* Task directions:
What is needed is an exact copy of the lines in the entries below from the one holding "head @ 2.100" through the one holding "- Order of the", pictures excluded.

* Material supplied:
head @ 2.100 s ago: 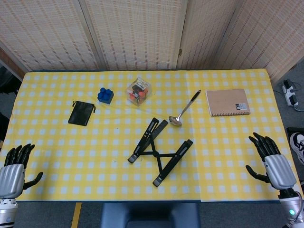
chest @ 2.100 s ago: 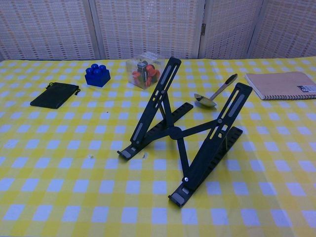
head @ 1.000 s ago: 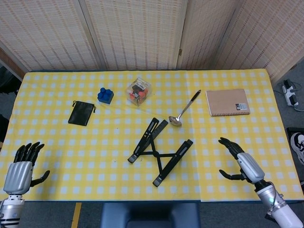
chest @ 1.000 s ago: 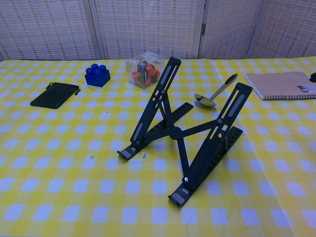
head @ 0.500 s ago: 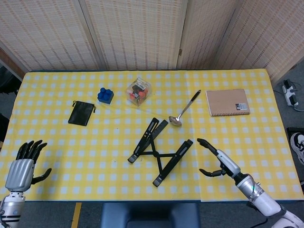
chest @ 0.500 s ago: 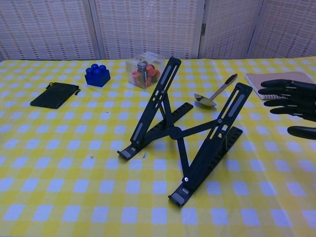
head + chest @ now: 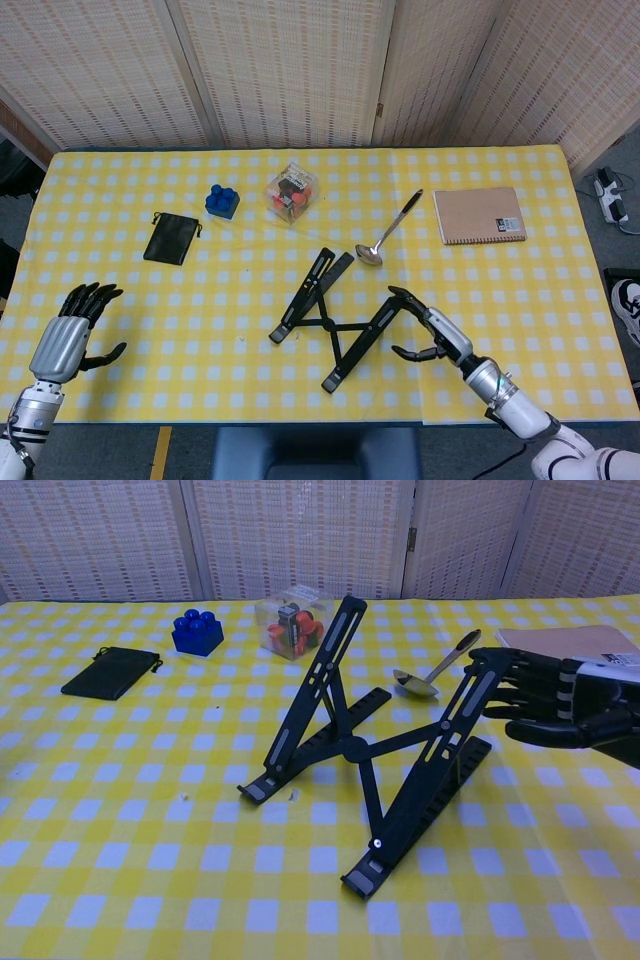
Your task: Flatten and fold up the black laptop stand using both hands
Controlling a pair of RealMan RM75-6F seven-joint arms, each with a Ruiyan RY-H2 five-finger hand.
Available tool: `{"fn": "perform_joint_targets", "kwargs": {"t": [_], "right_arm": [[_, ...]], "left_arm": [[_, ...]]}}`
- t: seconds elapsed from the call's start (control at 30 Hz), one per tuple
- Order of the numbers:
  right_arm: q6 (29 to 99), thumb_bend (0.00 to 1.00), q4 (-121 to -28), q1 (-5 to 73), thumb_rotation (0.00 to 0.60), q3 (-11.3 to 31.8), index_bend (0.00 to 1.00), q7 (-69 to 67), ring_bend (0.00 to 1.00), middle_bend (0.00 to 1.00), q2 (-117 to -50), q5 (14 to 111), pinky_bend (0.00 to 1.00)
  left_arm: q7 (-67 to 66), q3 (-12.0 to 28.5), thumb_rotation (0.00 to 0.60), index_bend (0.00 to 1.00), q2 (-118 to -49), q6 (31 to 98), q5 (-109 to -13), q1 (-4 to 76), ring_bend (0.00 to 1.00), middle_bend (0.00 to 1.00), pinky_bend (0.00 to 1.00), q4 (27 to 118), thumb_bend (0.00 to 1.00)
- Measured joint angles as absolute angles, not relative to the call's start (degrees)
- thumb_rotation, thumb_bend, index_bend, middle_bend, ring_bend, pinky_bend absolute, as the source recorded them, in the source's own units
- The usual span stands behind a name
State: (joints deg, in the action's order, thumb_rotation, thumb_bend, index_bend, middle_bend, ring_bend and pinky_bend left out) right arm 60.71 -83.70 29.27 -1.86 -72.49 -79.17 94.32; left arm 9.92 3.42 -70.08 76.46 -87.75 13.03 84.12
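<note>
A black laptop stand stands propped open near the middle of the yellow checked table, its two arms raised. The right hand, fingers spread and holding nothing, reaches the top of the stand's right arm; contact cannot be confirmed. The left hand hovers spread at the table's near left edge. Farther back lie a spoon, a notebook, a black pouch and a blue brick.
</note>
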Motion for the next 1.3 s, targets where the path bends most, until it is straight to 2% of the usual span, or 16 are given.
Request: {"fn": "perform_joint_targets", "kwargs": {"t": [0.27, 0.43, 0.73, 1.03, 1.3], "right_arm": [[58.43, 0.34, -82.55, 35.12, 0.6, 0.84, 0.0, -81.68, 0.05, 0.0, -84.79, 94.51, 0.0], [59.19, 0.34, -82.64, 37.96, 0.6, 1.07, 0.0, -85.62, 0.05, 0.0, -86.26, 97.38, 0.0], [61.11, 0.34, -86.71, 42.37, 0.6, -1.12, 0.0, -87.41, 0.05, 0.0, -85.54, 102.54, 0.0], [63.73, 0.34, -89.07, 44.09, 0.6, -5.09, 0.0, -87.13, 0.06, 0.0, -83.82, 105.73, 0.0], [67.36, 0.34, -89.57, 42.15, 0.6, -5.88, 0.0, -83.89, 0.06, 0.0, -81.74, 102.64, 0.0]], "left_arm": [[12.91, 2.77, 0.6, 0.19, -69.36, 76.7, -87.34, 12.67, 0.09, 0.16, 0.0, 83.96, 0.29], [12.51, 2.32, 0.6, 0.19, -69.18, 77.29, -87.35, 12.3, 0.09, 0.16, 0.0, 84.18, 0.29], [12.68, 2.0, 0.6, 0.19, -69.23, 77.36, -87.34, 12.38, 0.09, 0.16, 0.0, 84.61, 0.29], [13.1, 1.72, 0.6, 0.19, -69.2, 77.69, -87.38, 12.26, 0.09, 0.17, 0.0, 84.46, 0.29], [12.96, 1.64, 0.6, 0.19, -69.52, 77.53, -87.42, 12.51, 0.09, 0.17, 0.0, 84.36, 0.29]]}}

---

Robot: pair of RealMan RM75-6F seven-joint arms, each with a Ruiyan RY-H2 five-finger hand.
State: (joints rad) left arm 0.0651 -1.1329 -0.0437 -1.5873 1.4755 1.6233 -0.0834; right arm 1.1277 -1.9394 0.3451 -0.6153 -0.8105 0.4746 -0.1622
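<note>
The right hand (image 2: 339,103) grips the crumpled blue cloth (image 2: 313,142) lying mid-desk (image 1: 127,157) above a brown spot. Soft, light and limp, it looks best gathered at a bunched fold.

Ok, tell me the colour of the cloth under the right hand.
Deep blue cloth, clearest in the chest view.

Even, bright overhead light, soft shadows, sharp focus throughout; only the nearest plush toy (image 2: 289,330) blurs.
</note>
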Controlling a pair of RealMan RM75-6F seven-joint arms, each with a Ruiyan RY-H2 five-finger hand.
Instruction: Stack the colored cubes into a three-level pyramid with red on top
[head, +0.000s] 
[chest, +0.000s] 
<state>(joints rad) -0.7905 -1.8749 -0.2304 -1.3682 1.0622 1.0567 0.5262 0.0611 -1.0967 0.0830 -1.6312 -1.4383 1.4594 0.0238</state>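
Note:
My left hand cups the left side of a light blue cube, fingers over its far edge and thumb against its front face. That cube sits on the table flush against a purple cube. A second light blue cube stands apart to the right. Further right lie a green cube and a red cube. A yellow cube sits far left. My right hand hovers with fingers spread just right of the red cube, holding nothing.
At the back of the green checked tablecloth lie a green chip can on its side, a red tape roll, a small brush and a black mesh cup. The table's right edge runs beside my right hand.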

* Response to the exercise:
head @ 2.100 s ago: 
chest @ 2.100 s ago: 
head @ 1.000 s ago: 
chest @ 1.000 s ago: 
head @ 0.500 s ago: 
chest @ 0.500 s ago: 
head + chest @ now: 
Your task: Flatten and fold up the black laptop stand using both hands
Controlling a pair of RealMan RM75-6F seven-joint arms, each with a Ruiyan RY-H2 five-finger hand.
Available tool: `{"fn": "perform_joint_targets", "kwargs": {"t": [_], "right_arm": [[_, ...]], "left_arm": [[_, ...]]}}`
- t: seconds elapsed from the call's start (control at 30 Hz), one per tuple
- Order of the numbers:

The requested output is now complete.